*Problem description:*
Repeat precisely the span of lines below that opens with the line containing "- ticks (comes" and closes with the line containing "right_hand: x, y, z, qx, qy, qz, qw", both included.

*Dataset extract:*
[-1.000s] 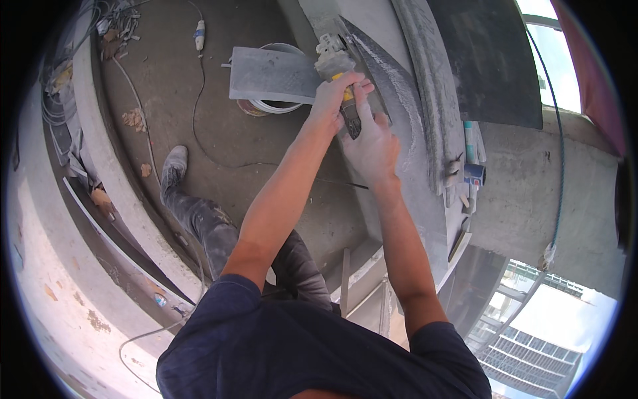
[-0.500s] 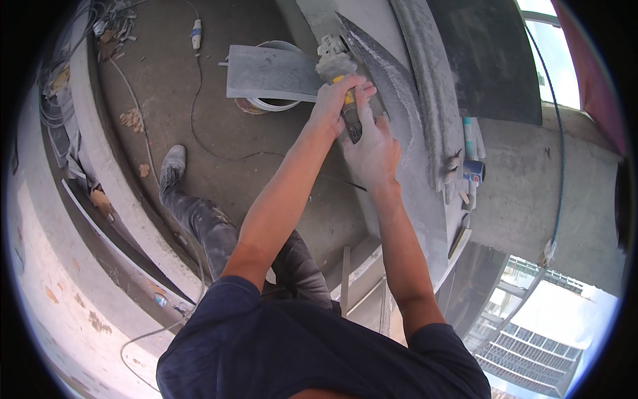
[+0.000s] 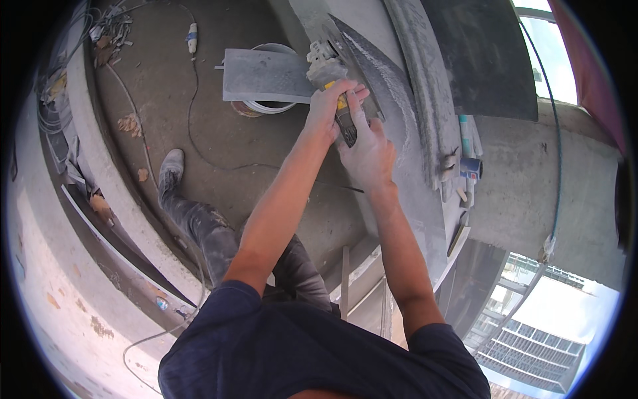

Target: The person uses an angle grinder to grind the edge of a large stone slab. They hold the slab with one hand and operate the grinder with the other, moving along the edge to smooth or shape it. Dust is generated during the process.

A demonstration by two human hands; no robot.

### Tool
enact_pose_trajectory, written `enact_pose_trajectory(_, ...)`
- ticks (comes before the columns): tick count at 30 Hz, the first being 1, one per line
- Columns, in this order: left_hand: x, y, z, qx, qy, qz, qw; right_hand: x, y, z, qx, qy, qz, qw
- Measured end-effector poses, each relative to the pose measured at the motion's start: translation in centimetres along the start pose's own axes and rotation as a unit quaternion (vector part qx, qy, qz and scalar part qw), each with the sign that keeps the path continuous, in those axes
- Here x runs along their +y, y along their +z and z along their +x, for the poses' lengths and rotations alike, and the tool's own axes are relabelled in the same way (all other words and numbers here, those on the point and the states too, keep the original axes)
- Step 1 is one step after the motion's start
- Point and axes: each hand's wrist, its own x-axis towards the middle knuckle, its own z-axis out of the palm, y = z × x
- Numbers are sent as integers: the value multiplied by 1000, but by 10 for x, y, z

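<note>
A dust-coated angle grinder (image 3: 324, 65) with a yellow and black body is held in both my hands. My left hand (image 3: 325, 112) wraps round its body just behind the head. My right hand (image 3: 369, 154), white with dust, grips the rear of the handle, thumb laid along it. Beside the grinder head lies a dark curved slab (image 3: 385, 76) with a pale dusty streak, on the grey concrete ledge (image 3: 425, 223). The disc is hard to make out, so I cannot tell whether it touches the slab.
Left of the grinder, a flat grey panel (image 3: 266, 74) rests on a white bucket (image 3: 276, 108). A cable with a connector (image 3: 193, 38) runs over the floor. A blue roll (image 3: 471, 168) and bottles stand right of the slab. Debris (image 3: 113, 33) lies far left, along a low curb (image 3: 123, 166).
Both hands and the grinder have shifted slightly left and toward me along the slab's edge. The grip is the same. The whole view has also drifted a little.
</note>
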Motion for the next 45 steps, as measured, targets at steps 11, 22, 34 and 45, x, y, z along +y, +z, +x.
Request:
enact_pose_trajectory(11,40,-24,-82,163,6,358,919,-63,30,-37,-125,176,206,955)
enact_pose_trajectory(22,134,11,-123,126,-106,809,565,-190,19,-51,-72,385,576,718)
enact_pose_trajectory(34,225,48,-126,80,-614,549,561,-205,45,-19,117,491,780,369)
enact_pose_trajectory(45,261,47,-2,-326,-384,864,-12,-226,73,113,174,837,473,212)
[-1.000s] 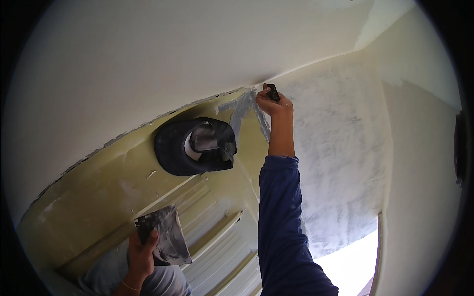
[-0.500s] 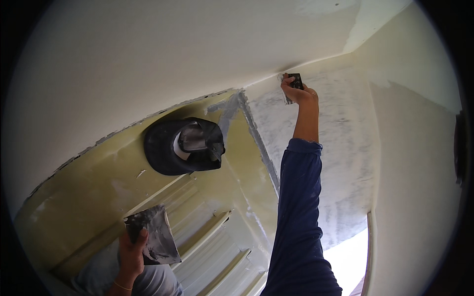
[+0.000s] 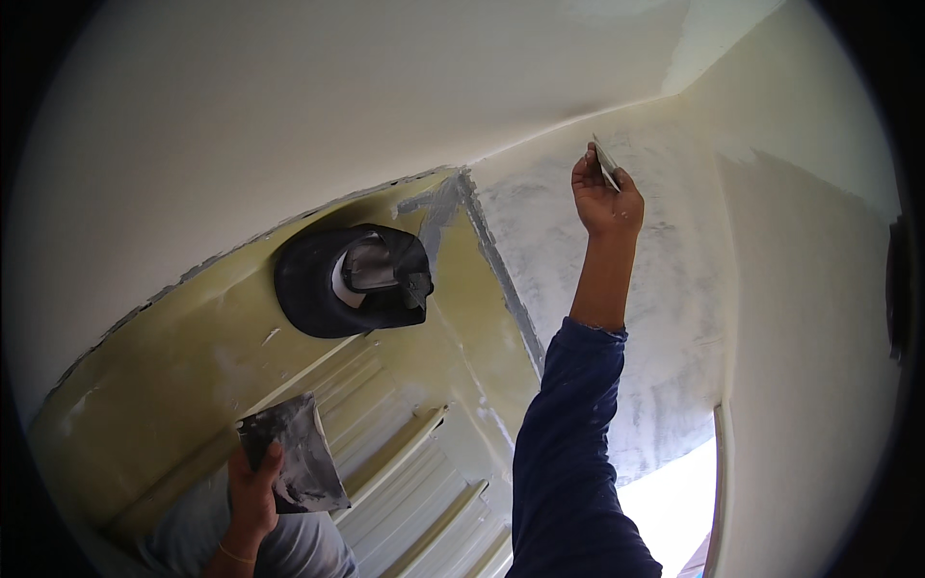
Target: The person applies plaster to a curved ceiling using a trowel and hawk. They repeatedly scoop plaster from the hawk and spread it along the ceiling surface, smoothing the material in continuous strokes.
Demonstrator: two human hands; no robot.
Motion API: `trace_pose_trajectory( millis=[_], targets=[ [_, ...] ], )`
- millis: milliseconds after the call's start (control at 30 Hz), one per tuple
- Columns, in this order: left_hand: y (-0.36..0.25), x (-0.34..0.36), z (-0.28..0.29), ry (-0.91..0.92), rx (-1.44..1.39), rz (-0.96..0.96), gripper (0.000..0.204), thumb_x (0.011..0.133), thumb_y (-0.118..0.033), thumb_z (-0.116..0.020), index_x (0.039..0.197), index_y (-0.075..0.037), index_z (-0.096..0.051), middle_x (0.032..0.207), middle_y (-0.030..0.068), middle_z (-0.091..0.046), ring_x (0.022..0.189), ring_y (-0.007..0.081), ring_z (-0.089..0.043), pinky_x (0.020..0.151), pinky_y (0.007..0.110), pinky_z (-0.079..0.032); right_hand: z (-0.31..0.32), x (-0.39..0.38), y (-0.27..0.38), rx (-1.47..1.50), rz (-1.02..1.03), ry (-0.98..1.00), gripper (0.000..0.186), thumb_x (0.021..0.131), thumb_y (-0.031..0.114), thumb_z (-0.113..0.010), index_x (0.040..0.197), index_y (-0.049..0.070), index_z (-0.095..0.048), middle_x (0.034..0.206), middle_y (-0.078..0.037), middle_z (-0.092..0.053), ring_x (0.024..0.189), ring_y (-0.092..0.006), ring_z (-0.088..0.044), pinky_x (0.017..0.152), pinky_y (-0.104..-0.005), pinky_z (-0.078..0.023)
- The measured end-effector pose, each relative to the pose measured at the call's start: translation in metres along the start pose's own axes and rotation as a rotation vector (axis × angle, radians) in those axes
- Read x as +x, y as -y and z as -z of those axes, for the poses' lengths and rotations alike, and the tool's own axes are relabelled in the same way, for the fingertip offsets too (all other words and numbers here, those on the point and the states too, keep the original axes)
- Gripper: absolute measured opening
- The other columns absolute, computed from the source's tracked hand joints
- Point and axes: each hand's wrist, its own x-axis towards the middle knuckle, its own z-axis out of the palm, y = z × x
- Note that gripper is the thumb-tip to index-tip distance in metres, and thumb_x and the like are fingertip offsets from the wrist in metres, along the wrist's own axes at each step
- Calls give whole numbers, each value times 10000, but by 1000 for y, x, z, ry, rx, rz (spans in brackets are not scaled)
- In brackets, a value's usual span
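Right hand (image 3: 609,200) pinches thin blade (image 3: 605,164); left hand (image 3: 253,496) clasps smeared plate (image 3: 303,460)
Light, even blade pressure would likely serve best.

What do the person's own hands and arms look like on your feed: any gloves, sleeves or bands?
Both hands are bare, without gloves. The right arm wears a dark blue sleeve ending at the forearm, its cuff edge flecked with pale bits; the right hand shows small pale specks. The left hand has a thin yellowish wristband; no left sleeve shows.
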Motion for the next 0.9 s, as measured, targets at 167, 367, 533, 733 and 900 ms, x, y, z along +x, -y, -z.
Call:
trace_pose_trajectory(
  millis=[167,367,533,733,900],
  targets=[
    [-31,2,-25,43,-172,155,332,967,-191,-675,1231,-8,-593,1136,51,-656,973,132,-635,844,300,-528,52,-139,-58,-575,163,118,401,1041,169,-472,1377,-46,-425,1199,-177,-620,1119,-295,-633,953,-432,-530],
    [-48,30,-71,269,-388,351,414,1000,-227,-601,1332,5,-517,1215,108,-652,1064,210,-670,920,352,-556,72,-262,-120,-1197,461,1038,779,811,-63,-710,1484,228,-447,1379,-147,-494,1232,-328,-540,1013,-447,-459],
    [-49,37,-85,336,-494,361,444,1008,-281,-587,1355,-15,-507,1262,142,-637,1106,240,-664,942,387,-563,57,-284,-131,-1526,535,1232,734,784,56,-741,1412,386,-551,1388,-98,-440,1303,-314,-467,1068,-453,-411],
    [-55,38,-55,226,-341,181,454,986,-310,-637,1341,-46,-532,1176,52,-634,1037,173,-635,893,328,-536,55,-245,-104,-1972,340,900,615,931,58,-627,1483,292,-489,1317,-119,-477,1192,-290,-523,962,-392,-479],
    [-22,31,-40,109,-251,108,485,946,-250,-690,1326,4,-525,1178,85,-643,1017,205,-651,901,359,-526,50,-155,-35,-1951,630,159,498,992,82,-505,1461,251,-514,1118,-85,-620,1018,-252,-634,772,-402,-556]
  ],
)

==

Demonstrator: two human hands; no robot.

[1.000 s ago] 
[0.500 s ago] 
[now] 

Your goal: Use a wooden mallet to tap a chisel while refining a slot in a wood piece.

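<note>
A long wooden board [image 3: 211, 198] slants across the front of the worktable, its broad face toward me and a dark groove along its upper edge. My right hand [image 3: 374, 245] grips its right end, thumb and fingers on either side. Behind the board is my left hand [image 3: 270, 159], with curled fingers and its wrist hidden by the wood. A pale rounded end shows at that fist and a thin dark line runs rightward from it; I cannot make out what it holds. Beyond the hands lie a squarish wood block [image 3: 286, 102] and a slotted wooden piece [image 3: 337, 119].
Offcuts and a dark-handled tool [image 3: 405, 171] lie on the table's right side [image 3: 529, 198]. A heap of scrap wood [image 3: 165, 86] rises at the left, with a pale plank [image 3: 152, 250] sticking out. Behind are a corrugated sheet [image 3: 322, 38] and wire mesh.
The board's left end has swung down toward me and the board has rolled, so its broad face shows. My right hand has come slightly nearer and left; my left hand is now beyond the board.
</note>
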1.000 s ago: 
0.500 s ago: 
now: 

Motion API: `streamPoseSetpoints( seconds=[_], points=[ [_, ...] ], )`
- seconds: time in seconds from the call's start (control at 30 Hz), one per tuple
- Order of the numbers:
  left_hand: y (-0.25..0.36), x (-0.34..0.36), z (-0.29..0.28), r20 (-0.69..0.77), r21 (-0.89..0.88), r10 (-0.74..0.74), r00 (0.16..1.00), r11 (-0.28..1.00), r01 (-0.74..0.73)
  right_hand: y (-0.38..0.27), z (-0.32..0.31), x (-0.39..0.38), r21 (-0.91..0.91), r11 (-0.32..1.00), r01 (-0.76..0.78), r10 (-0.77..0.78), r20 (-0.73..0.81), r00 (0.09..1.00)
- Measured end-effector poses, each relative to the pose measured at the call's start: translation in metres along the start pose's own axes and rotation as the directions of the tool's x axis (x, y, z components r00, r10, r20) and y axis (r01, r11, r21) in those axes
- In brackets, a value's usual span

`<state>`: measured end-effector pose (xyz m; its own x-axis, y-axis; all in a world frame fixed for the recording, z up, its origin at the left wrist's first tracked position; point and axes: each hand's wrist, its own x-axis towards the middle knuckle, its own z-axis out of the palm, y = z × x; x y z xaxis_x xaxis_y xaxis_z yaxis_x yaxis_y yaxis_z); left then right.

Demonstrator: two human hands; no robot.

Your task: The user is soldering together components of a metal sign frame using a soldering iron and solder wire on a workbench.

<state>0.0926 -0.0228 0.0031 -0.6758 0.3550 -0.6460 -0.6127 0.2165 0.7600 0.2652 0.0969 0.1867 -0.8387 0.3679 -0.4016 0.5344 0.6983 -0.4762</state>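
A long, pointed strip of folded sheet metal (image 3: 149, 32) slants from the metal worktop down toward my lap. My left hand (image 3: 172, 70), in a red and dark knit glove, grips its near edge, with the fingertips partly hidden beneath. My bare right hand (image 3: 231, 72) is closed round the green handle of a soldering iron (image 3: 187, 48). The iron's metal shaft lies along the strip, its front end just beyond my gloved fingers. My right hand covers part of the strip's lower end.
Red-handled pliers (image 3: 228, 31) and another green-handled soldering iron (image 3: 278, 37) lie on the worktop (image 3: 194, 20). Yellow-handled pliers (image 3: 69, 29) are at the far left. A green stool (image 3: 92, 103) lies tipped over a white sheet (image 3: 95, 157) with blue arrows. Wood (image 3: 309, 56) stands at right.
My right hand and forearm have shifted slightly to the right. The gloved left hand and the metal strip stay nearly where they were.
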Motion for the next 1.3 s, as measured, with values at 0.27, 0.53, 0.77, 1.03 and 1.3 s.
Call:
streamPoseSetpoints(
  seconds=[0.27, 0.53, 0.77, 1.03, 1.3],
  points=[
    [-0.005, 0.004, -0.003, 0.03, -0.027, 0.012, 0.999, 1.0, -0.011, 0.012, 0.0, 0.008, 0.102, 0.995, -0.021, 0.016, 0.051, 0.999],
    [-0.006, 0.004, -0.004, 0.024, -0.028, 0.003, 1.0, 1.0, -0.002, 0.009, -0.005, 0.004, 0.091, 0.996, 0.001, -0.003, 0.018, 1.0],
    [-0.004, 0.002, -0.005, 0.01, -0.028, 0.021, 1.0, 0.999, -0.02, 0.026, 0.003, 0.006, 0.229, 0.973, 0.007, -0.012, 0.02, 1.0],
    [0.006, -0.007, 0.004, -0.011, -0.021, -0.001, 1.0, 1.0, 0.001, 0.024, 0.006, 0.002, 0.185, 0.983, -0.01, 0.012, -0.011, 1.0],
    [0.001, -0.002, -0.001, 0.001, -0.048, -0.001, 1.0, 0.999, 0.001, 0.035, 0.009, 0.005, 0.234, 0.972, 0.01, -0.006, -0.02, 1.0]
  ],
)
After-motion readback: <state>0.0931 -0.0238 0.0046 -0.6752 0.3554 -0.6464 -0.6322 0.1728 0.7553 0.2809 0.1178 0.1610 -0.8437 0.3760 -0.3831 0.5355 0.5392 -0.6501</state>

*Expected output:*
- ticks (comes before the columns): tick count at 30 Hz, the first being 1, one per line
- Columns, in this order: left_hand: x, y, z, qx, qy, qz, qw; right_hand: x, y, z, qx, qy, qz, qw

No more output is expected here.